**WHAT IS NEEDED**
Retype the data exactly, skipping any picture in it.

**STUDY MATERIAL**
--

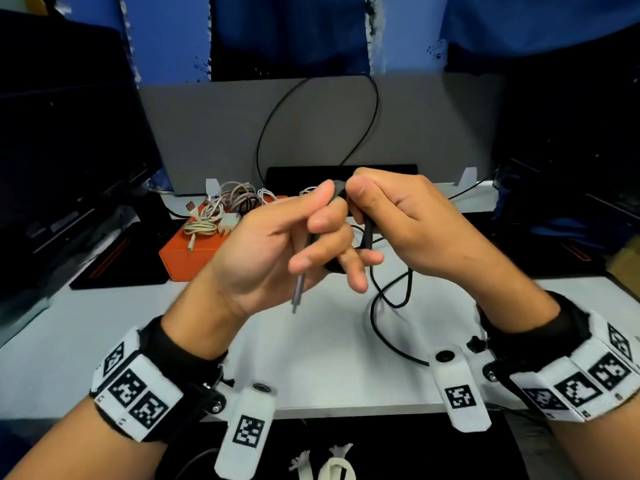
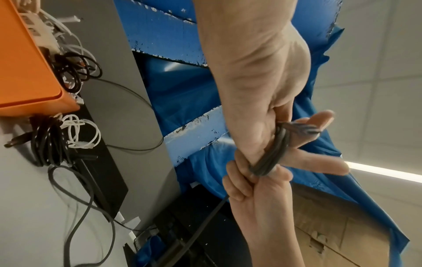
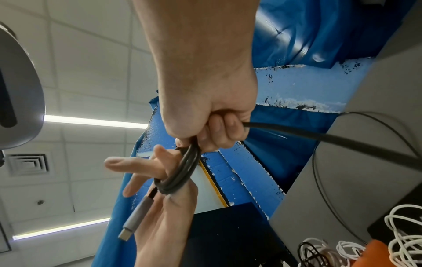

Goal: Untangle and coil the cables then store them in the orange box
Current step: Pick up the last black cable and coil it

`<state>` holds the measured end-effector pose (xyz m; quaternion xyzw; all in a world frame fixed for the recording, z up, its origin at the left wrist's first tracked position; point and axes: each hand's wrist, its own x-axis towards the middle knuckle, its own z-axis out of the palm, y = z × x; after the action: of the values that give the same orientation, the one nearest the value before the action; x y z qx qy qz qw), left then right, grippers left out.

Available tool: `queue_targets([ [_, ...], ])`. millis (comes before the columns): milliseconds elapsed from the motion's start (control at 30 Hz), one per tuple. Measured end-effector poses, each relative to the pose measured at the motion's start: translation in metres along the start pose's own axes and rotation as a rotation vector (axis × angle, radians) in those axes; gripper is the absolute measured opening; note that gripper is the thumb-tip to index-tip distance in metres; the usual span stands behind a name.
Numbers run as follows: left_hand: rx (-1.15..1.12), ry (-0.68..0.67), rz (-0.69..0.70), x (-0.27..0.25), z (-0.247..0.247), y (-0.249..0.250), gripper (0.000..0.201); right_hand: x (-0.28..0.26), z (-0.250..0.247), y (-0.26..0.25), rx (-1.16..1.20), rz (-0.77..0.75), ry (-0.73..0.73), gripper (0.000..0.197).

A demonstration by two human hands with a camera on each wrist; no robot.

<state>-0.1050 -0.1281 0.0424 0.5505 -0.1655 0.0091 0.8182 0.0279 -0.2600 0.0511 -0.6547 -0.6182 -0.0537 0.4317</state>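
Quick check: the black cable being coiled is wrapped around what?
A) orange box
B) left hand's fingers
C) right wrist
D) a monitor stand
B: loops of the black cable circle the left hand fingers, while the right hand grips the strand and feeds it.

- Both hands are bare: the left hand [image 1: 277, 251] and the right hand [image 1: 412, 223].
- Each wrist wears a black band [image 1: 180, 344].
- White blocks with black square codes [image 1: 138, 396] ring each band.
- Small silver screws [image 1: 216, 407] hold white tabs.
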Motion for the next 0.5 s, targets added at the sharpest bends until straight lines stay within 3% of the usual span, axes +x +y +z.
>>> queue_targets([
  [200,-0.073,-0.018,0.038,-0.002,0.009,-0.001,0.042,0.000,0.001,-0.001,0.102,0.001,-0.004,0.040],
  [333,-0.090,0.075,0.203,-0.006,0.010,0.018,0.042,0.001,0.011,0.002,0.309,0.143,-0.012,0.039],
  [433,-0.142,0.268,0.463,-0.010,-0.001,0.037,0.043,-0.001,0.024,0.010,0.127,0.160,-0.199,0.032],
  [500,0.049,0.489,0.573,-0.011,-0.015,0.043,0.040,-0.005,0.027,0.006,0.052,0.183,-0.385,0.029],
])
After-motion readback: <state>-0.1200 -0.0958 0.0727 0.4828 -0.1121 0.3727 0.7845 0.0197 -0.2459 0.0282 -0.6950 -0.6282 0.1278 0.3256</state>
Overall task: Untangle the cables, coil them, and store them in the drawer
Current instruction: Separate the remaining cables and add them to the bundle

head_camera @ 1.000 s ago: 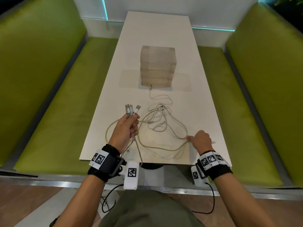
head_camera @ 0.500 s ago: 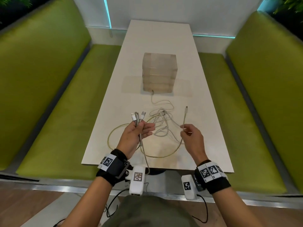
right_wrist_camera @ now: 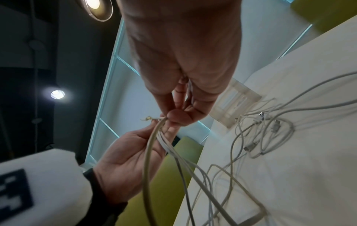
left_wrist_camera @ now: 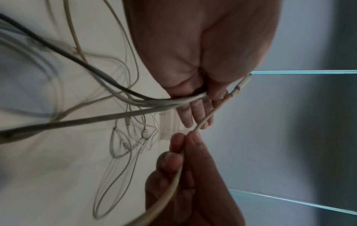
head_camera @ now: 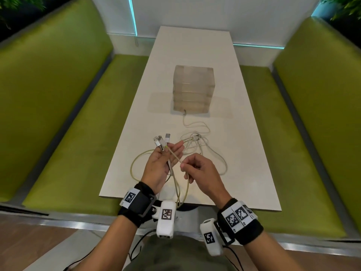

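My left hand [head_camera: 162,167] is raised palm-up over the near edge of the white table [head_camera: 244,153]. It grips a bunch of pale cables whose plug ends [head_camera: 162,142] stick out past its fingers. My right hand [head_camera: 199,171] pinches a yellowish cable [head_camera: 173,155] between thumb and forefinger. That cable's end lies across the left fingers, as the left wrist view shows [left_wrist_camera: 212,113]. The remaining white cables lie in a loose tangle [head_camera: 195,141] on the table beyond both hands. A translucent drawer unit [head_camera: 192,89] stands shut mid-table, with one cable end touching its base.
Green padded benches [head_camera: 68,143] [head_camera: 293,153] run along both sides of the table. Cable loops hang from my hands over the near table edge toward my lap. A white wall with lit teal strips [head_camera: 132,14] closes off the far end.
My right hand lifted a cable end off the table's right side and carried it left, up to the left hand. The left fingers have spread under it while still holding the bunch.
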Tool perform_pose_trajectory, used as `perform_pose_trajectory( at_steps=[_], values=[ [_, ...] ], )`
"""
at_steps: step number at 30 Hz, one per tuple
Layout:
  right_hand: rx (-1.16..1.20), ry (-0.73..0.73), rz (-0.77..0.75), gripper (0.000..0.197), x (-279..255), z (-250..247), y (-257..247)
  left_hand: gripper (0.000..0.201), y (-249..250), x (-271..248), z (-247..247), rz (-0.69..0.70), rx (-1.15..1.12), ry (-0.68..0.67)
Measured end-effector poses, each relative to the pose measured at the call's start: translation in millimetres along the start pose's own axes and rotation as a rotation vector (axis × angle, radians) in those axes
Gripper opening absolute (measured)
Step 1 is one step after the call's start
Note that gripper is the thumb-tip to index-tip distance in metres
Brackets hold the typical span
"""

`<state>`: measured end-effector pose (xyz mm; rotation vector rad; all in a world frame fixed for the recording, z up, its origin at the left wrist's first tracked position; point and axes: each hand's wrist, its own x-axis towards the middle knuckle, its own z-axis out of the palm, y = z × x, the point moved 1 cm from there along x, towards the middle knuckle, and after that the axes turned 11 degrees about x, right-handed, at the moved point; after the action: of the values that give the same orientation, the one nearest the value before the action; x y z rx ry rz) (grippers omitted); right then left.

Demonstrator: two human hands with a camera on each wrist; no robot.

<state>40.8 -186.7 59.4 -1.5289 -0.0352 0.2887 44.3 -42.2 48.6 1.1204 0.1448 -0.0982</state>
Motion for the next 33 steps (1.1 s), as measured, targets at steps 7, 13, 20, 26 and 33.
perform_pose_trajectory(
  at_steps=[7, 13, 20, 26, 33],
  values=[
    [0.05, 0.045, 0.028, 0.005, 2.7, -1.7, 3.2, 0.027, -1.1, 3.0, -2.2, 0.024, 0.019, 0.022],
    [-0.056, -0.048, -0.038, 0.006, 5.1, 5.9, 2.9, 0.019, 1.2, 2.2, 3.8, 0.026, 0.02, 0.022],
    [-0.466, -0.61, 0.202, 0.007, -1.0, -13.2, 25.9, 0.022, 45.6, 10.0, -26.1, 0.13, -0.142, 0.306],
    [-0.371, -0.325, 0.066, 0.014, 27.0, -72.4, 20.4, 0.022, 72.9, 6.3, -76.2, 0.245, -0.129, 0.408],
    [0.046, -0.11, -0.006, 0.014, 35.3, -42.1, -7.4, 0.021, 36.0, 5.5, -47.2, 0.049, 0.178, 0.336]
  ],
)
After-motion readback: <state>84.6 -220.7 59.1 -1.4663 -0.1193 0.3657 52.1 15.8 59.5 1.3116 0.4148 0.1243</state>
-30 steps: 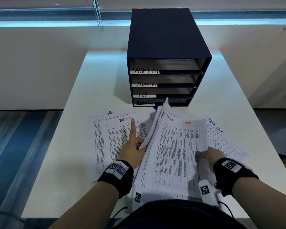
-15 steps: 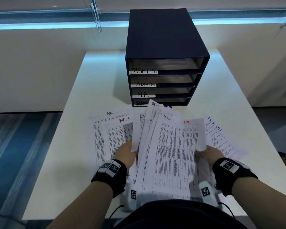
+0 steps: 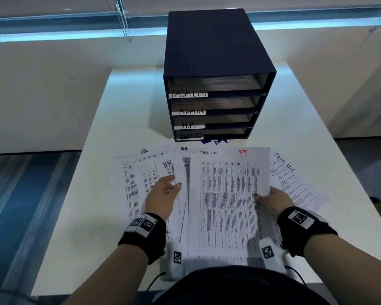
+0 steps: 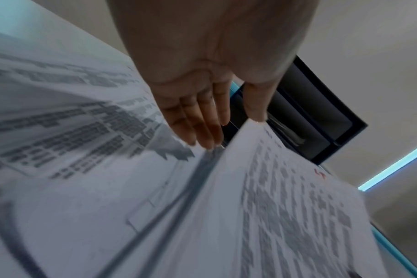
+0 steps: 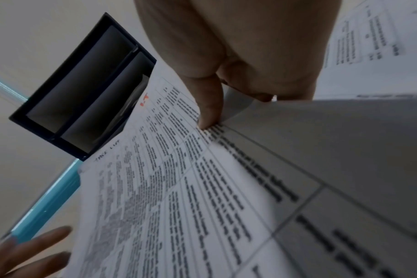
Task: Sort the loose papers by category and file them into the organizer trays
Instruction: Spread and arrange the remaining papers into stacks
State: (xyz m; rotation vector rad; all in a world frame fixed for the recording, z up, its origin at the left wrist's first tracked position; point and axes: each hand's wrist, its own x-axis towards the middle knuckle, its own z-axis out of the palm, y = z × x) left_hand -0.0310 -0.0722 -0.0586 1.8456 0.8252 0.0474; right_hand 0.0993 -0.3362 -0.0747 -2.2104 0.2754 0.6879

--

**YOUR RESPONSE**
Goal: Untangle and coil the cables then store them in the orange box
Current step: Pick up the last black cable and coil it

`<state>` holds the measured end-effector pose (xyz m; quaternion xyzw; all in a world frame fixed for the recording, z up, its origin at the left wrist's first tracked position; point and axes: each hand's wrist, its own x-axis towards the middle knuckle, its own z-axis out of the palm, y = z × x; after the action: of the values that give the same orientation, the one nearest the value before the action; x y z qx qy qz qw), left then right, grippers left out.

Available tool: `queue_targets([ [_, ...], ])`. millis (comes before the columns): milliseconds elapsed from the motion's start (control at 30 Hz), one per tuple. Measured end-effector poses, each relative to the pose measured at the motion's start: translation in metres along the start pose's own axes and rotation as a rotation vector (axis × angle, radians) in those axes; gripper is the absolute measured opening; note that gripper is the thumb-tip to index-tip distance in metres; the usual span stands behind a name.
Numbers run as follows: left_hand: rx (-1.15..1.12), ry (-0.68..0.67), rz (-0.69..0.70), x (-0.27..0.25), z (-0.247..0.247), y (-0.249..0.250), gripper (0.000..0.201); right_hand: x (-0.28..0.26), z (-0.250..0.247), y (-0.26..0.25), rx (-1.16..1.20), rz (-0.77..0.75), ry (-0.73..0.73), gripper (0.000..0.197).

A demonstration by two human hands with a camera on each wrist; no robot.

<state>-0.1050 -0.1281 0.0424 0.5505 -0.1655 0.0091 0.8182 0.0279 -0.2600 0.0511 -0.6547 -0.6182 -0.0537 0.4317</state>
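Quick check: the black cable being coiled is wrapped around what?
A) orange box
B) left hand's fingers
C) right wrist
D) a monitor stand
B: loops of the black cable circle the left hand fingers, while the right hand grips the strand and feeds it.

- Both hands are bare: the left hand [image 1: 277, 251] and the right hand [image 1: 412, 223].
- Each wrist wears a black band [image 1: 180, 344].
- White blocks with black square codes [image 1: 138, 396] ring each band.
- Small silver screws [image 1: 216, 407] hold white tabs.
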Motion for the next 0.5 s, targets added at the sharpest bends until straight lines stay within 3% of the usual span, axes +x +y +z.
>>> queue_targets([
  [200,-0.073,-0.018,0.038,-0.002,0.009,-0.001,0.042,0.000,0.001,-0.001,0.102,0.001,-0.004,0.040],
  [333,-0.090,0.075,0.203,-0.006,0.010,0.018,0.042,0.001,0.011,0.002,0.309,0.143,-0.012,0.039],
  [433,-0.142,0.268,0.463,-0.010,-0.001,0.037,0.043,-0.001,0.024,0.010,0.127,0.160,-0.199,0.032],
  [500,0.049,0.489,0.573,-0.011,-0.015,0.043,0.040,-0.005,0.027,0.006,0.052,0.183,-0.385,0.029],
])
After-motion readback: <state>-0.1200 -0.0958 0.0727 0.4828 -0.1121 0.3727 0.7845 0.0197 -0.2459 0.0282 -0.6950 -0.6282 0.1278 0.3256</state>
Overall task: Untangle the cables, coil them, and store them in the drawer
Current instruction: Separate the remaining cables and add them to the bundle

head_camera @ 1.000 s ago: 
head_camera @ 0.500 s ago: 
right_wrist_camera @ now: 
left_wrist_camera @ now: 
head_camera @ now: 

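My left hand [head_camera: 162,167] is raised palm-up over the near edge of the white table [head_camera: 244,153]. It grips a bunch of pale cables whose plug ends [head_camera: 162,142] stick out past its fingers. My right hand [head_camera: 199,171] pinches a yellowish cable [head_camera: 173,155] between thumb and forefinger. That cable's end lies across the left fingers, as the left wrist view shows [left_wrist_camera: 212,113]. The remaining white cables lie in a loose tangle [head_camera: 195,141] on the table beyond both hands. A translucent drawer unit [head_camera: 192,89] stands shut mid-table, with one cable end touching its base.
Green padded benches [head_camera: 68,143] [head_camera: 293,153] run along both sides of the table. Cable loops hang from my hands over the near table edge toward my lap. A white wall with lit teal strips [head_camera: 132,14] closes off the far end.
My right hand lifted a cable end off the table's right side and carried it left, up to the left hand. The left fingers have spread under it while still holding the bunch.
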Tool perform_pose_trajectory, used as `perform_pose_trajectory( at_steps=[_], values=[ [_, ...] ], )`
"""
at_steps: step number at 30 Hz, one per tuple
Layout:
  right_hand: rx (-1.16..1.20), ry (-0.73..0.73), rz (-0.77..0.75), gripper (0.000..0.197), x (-279..255), z (-250..247), y (-257..247)
  left_hand: gripper (0.000..0.201), y (-249..250), x (-271..248), z (-247..247), rz (-0.69..0.70), rx (-1.15..1.12), ry (-0.68..0.67)
Measured end-effector poses, each relative to the pose measured at the call's start: translation in millimetres along the start pose's own axes and rotation as a rotation vector (axis × angle, radians) in those axes
Gripper opening absolute (measured)
Step 1 is one step after the call's start
Note that gripper is the thumb-tip to index-tip distance in metres
Brackets hold the typical span
"""

`<state>`: measured end-effector pose (xyz mm; rotation vector rad; all in a world frame fixed for the recording, z up, its origin at the left wrist's first tracked position; point and axes: each hand's wrist, its own x-axis towards the middle knuckle, its own z-axis out of the palm, y = z × x, the point moved 1 cm from there along x, towards the middle knuckle, and after that the axes turned 11 degrees about x, right-handed, at the moved point; after the action: of the values that give the same orientation, the one nearest the value before the action; x y z rx ry rz) (grippers omitted); right then left.

Demonstrator: two human hands with a camera on each wrist; no robot.

<state>40.8 -186.7 59.4 -1.5289 -0.0352 0.2887 44.3 -42.2 48.6 1.1204 0.1448 -0.0982</state>
Motion for the next 33 steps (1.1 s), as measured, targets at steps 7, 13, 20, 26 and 33.
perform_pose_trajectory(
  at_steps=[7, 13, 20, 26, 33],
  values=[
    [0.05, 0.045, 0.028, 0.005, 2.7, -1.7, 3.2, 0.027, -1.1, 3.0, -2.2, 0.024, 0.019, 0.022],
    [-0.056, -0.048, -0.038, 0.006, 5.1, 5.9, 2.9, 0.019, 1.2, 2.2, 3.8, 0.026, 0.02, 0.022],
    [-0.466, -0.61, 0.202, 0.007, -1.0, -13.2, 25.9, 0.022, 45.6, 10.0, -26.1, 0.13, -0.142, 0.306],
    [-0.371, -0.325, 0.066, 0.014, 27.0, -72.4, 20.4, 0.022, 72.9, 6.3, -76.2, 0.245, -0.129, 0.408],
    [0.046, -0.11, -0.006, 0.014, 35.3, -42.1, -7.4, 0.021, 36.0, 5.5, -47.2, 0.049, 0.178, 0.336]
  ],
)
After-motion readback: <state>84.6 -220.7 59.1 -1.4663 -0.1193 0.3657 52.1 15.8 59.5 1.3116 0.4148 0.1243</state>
-30 steps: 
-15 steps: 
+0 steps: 
+0 steps: 
+0 steps: 
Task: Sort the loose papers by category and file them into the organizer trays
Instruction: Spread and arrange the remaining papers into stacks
State: (xyz m; rotation vector rad; all in a world frame fixed for the recording, z up, its origin at the left wrist's first tracked position; point and axes: each hand's wrist, its own x-axis towards the middle knuckle, its own z-axis out of the palm, y = z × x) left_hand -0.0310 -0.0722 -0.0586 1.8456 0.8252 0.0474; right_hand 0.0993 -0.3362 -0.0747 -2.2104 0.2754 0.6879

Nothing else remains to be done in this exercise.